**THE PROBLEM**
Stop at the line that contains "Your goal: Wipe". Until then, set down each line of the records exactly, beginning with the first, and skip pictures.

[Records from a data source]
________________________________________
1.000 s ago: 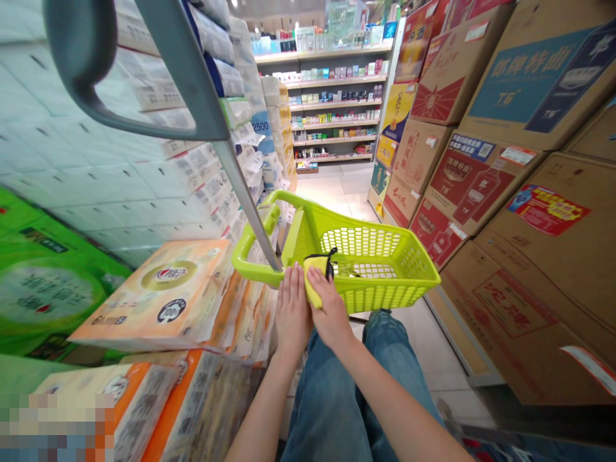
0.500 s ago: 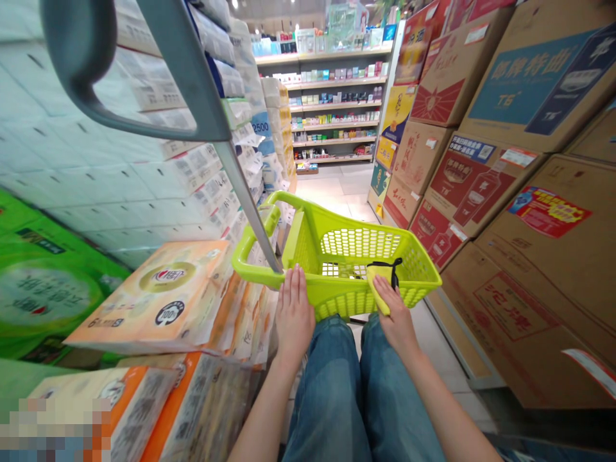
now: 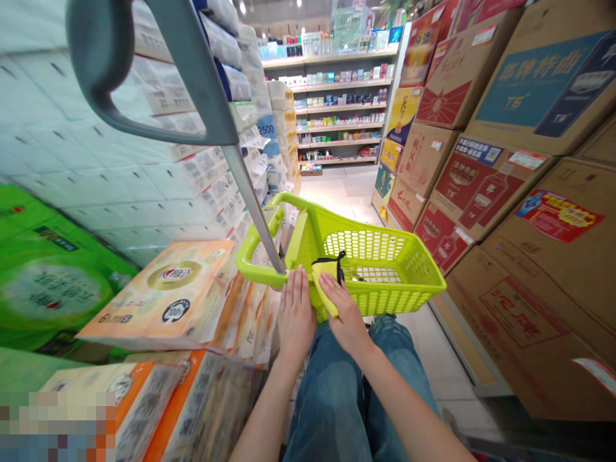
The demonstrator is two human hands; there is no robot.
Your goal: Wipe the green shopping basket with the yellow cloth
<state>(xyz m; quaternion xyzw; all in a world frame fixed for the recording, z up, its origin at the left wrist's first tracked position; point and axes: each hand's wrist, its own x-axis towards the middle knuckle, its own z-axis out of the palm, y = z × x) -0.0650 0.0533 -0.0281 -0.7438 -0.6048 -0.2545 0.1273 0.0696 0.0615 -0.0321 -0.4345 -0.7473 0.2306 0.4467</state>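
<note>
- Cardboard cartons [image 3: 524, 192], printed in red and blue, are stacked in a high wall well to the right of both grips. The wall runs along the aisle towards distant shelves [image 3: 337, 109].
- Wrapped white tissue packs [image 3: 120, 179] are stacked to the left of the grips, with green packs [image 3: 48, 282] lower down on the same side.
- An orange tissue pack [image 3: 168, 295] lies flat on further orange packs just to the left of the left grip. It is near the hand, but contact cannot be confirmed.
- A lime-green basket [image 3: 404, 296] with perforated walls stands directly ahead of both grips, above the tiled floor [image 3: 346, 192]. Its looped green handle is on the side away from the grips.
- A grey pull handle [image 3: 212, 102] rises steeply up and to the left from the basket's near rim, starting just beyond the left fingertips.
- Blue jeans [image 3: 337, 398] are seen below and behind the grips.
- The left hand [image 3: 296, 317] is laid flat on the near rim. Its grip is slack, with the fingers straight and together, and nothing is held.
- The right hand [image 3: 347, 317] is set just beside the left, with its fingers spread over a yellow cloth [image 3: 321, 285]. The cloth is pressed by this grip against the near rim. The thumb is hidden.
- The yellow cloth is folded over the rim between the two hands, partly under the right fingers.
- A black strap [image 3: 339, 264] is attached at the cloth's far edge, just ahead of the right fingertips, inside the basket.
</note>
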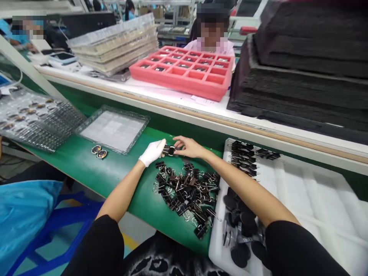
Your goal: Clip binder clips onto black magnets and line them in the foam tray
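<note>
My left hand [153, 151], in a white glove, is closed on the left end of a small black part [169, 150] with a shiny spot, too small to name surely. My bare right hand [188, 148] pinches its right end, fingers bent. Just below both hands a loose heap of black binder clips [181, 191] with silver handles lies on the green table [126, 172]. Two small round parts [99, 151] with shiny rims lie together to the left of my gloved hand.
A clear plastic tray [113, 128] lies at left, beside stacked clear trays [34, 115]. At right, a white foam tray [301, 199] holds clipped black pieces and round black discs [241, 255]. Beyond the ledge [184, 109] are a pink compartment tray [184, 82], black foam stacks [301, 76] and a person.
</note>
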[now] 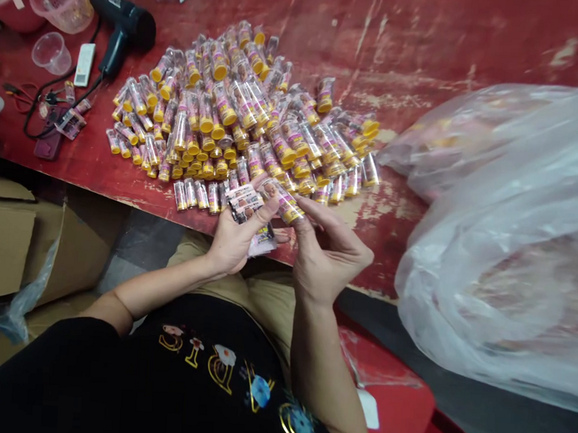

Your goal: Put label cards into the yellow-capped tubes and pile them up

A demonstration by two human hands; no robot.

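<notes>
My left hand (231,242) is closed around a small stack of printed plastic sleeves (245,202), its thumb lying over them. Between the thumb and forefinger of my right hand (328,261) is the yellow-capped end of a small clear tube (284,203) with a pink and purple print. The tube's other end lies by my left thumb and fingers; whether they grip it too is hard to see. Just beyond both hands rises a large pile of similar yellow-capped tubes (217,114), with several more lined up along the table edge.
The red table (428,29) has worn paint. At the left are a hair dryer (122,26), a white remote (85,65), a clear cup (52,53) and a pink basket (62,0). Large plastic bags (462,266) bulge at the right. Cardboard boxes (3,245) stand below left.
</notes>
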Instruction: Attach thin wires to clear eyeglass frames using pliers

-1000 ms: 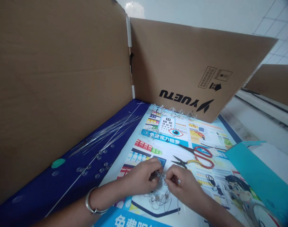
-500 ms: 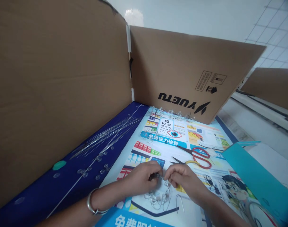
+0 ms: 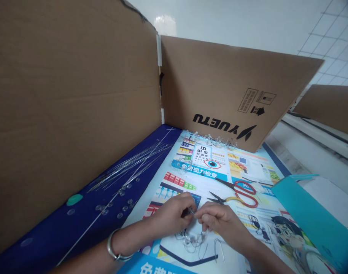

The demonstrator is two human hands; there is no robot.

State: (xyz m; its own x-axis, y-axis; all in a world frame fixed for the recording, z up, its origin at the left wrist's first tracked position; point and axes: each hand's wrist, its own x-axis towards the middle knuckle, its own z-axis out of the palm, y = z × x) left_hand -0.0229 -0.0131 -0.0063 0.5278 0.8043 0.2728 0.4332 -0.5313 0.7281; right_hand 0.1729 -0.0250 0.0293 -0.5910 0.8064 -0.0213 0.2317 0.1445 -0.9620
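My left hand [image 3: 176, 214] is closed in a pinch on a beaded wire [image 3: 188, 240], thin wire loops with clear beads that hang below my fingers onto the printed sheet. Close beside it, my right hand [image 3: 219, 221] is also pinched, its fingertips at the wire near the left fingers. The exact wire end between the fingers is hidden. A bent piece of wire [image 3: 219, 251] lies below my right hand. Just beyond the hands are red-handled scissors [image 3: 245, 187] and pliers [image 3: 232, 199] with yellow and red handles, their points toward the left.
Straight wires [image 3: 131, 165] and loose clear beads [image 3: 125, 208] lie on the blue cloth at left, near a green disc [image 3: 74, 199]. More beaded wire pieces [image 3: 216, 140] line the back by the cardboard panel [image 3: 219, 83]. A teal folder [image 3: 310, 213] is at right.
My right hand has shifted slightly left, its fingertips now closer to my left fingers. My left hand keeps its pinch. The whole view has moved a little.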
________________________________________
**TASK SOLUTION**
1.000 s ago: 
0.500 s ago: 
now: 
The demonstrator is two human hands; there is no robot.
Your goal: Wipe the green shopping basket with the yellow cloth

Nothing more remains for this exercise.